Also by Adam Selzer:

I Kissed a Zombie, and I Liked It

How to Get Suspended and Influence People
 
The Smart Aleck's Guide to American History
by Adam Selzer
Grades 8+ 336 pages Delacorte December 2009 Paperback    

Ever fall asleep during a boring, yawn-inducing history class? Try learning about American history the new, improved LOL way by clicking on The Smart Aleck's Guide to American History by Adam Selzer, or by hopping in your gas guzzler, driving to your local brick-and-mortar book store and picking yourself up a copy of this comical YA take on the founding of the USA.

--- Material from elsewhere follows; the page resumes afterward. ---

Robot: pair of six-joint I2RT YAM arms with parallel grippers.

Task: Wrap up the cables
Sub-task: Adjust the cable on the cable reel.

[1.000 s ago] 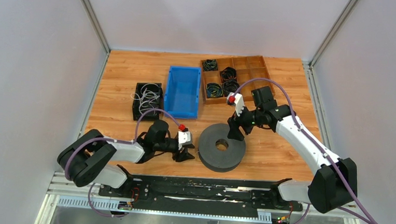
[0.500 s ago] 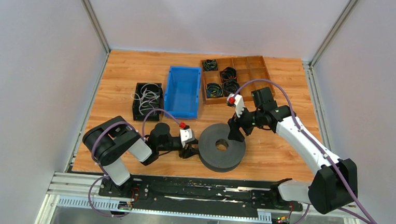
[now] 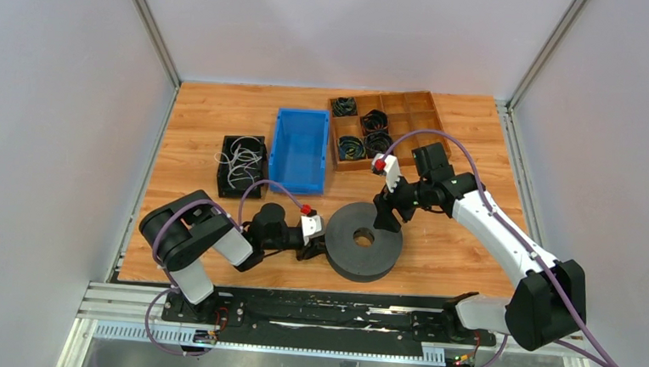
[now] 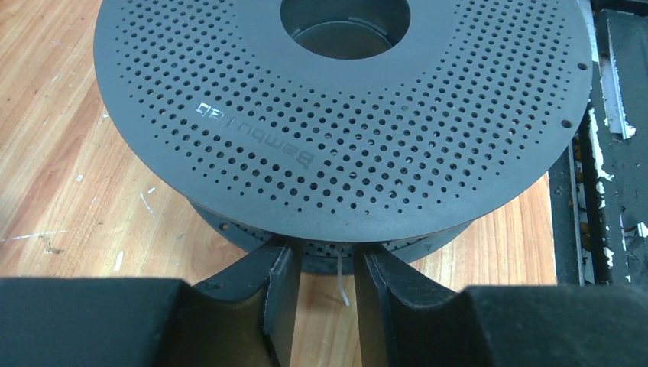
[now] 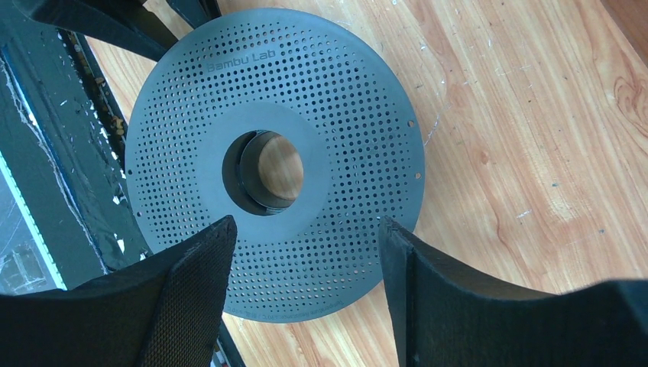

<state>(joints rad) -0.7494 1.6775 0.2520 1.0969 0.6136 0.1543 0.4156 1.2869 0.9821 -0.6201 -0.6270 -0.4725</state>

Caveat: Reading this book may not guarantee higher test scores or improved letter grades, but you WILL learn some pretty cool facts and unusual trivia about America with which to amuse and impress your friends, parents, and teachers.

Yes, finally, someone has discovered an actual USE for history (other than that if you learn history, you’re not doomed to repeat it). And, if you learn ENOUGH about history, you’re not doomed to repeat the class, because you won’t fail it. What more reason for checking out Selzer’s book than that do you need?

The question that’s probably on the tips of your tongues is: “Is it really that cool of a book?” Or, I don’t know, maybe there’s something a little bit more different than that on the tips of your tongues. What you do with your tongue tips is none of my concern.

Still, as cool and funny American history books go (no, that’s NOT an oxymoron, nor is it any other type of moron), I would rate it a 9 out of 10 on the famous Jon Stewart Comedy Scale. I hesitate to rate it any higher, because I don’t want to be the cause of the dreaded Swelled Head Syndrome prevalent among authors of certain books which receive perfect 10's ( not after that last unfortunate occurrence, and the inherent dry cleaning expenses involved, anyway).

The chapters range from Chapter 1 - “The Earliest American Settlers” - to ones like Chapter 3, “A Nation Declines To Bathe”; Chapter 5, “The Gilded Age (Or, Screw The Poor)”; Chapter 9, “World War II (Out Of...?)”; Chapter 10, “1947-89: The ‘We Didn’t Start The Fire’ Era”; and Chapter 11, “And On Into The Future.”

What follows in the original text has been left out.